__Exercise objective__
Could you retype every line of the data underneath without altering anything?

__Given information__

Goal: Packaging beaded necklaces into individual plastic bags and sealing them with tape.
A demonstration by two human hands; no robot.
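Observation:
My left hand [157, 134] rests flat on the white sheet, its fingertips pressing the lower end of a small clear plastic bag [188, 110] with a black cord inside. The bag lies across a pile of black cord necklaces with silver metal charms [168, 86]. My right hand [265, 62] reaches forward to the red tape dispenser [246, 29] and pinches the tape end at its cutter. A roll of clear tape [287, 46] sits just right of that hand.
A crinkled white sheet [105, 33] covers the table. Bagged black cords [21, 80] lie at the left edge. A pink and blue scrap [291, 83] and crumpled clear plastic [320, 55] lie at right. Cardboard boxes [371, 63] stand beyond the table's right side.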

__Output below__
Goal: Packaging beaded necklaces into individual plastic bags and sealing them with tape.
A demonstration by two human hands; no robot.
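Observation:
My left hand [157, 134] rests flat on the white sheet, its fingertips pressing the lower end of a small clear plastic bag [188, 110] with a black cord inside. The bag lies across a pile of black cord necklaces with silver metal charms [168, 86]. My right hand [265, 62] reaches forward to the red tape dispenser [246, 29] and pinches the tape end at its cutter. A roll of clear tape [287, 46] sits just right of that hand.
A crinkled white sheet [105, 33] covers the table. Bagged black cords [21, 80] lie at the left edge. A pink and blue scrap [291, 83] and crumpled clear plastic [320, 55] lie at right. Cardboard boxes [371, 63] stand beyond the table's right side.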

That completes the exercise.